The 3MS organizations asked the MRC to assist in the task of turning these principles into marketplace realities. After much discussion internally among board members, the MRC agreed to do so.

The MRC has been working on many of the 3MS principles, but the most foundational was establishing the Viewable Impression. Other media is viewable (or audible, in the case of audio-based media) to qualify for measurement currency, and therefore digital display and video advertisements had to be established as viewable to be considered comparable. While MRC’s initial focus was on desktop digital environments, the development of a mobile Viewable Impression guideline will be initiated soon.

Opportunity-to-See (versus Branding or Engagement)

MRC has set a minimum standard for counting digital display and video ads as viewable in line with an "opportunity-to-see" philosophy.

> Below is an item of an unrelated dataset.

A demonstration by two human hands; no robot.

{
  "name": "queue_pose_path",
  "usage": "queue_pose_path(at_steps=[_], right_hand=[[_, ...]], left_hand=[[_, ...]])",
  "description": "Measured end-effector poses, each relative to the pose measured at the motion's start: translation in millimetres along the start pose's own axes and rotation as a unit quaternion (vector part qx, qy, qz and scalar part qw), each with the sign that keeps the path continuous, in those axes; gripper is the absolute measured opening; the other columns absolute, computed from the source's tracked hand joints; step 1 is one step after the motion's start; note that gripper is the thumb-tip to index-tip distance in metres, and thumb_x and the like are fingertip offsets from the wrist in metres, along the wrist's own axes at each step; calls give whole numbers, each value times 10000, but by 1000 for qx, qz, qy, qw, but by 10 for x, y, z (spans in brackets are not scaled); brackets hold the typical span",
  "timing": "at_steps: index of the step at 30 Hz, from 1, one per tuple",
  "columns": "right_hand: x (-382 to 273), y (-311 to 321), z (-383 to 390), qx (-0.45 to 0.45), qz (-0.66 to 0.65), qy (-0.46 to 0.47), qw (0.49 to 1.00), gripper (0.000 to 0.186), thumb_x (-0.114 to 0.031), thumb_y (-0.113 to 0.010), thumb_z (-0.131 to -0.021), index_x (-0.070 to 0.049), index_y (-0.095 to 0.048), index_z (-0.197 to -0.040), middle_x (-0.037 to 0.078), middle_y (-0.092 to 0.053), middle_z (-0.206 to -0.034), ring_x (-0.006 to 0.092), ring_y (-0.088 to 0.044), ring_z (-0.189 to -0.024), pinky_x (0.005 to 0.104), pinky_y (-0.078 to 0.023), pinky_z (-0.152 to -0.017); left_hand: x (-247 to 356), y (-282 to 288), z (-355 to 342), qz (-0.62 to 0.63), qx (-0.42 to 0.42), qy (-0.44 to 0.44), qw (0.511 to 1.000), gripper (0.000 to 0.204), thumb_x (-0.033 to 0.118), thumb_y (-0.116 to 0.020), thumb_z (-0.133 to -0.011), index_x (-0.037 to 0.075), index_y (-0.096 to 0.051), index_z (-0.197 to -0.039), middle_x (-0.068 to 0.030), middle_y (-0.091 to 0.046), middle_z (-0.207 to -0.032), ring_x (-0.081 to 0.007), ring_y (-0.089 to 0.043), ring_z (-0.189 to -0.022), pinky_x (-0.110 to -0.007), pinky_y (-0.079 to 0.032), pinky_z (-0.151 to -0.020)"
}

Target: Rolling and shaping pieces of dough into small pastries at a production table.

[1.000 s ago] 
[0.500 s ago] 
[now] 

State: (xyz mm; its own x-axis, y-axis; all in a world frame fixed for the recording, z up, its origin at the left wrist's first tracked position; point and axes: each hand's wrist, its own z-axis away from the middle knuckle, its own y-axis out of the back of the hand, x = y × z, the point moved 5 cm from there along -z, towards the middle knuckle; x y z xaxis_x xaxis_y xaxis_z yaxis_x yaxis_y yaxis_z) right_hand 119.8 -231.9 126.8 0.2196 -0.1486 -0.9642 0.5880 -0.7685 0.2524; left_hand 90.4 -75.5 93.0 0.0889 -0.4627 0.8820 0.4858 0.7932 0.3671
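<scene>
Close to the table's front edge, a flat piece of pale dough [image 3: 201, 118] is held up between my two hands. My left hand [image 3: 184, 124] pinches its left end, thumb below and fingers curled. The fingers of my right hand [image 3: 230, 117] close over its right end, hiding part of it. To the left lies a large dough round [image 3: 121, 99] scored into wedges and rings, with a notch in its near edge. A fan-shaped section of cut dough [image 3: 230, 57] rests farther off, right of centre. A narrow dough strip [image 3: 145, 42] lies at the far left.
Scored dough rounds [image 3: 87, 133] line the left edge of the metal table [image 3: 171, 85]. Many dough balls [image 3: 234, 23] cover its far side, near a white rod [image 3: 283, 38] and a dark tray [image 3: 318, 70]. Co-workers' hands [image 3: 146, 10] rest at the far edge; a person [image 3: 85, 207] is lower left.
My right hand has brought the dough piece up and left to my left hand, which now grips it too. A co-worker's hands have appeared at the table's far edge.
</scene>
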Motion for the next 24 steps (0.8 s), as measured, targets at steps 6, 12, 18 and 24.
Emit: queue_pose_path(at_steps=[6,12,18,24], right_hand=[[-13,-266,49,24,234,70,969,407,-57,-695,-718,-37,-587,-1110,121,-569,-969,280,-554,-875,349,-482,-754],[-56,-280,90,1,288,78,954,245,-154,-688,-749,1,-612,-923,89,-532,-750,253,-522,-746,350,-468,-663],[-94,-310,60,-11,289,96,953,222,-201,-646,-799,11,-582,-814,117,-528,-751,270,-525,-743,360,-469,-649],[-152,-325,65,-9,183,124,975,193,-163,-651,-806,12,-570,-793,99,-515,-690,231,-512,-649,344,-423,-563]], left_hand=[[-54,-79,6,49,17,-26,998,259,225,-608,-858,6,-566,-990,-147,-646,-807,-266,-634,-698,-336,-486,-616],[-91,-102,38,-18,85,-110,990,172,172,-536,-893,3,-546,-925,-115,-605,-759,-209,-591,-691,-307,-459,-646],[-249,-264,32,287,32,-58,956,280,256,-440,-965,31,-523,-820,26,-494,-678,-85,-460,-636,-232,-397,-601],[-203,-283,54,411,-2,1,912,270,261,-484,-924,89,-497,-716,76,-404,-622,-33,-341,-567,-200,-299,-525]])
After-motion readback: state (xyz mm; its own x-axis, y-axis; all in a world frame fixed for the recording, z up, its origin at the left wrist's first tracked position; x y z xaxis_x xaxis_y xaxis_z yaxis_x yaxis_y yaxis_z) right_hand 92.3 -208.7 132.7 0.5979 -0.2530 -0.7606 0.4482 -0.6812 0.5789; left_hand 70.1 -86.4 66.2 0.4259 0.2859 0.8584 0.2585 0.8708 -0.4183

Essentially, this represents the earliest legitimate (viewable) counting moment for a digital advertisement. It also represents the moment when an ad impression will qualify for inclusion in the digital audience-based currency metric (likely a GRP).

This digital counting moment is analogous to the minimum amount of time an ad needs to be registered in measurement systems of other electronic media. For example, progress through a certain percentage of a video advertisement, or to the end of a commercial, is not a condition for inclusion in television ratings related to commercial minutes.

It is important to understand that the Viewable Impression guidelines are not intended to create metrics for a user's engagement with a display or video advertisement, or the minimum amount of time required to communicate a brand message.

As a result of an extensive process of research, direct input from a wide range of industry leaders, and pilot testing in production environments, and in concert with the opportunity-to-see philosophy noted above, MRC issued guidelines for viewable impression measurement that operationalized the parameters under which a digital ad would be considered viewable as 50% of the ad’s pixels in view for a minimum of one second for display ads, and two seconds for video ads. 

Aside from the agreement of the many marketers, agencies, and media companies that were part of the 3MS development process, these parameters were supported by compelling empirical evidence.  Pilot testing in the summer of 2012 showed that if an ad met the 50% pixel criterion for at least one second, in about 80 percent of the cases, it was 100% in view for that time; we would expect this figure to be even higher today, as publishers have made strides in optimizing their sites for viewability. 

The time criteria were supported by past research on ad cognition, and, in the case of the video viewability two-second threshold, by extensive testing overseen by MRC.  This research on video viewability studied the nature of user actions related to video ads (controlled for other factors), which reached statistically significant levels at a point between two and three seconds of the ad’s initiation.

Since user actions related to an ad pre-suppose the opportunity to see the ad, the conclusion was that two seconds represented an appropriate measure of when the minimum opportunity to see a video ad occurs.

It is likely that buyers and sellers will negotiate more demanding conditions that include additive criteria for viewable ads that represent engagement and/or serve to increase the likelihood that the viewer received the brand's message. These situations are dependent on factors such as creative design, the viewer’s persistence in remaining with the ad, the publisher's content around the ad, ad clutter, and the quality of the ad creative itself.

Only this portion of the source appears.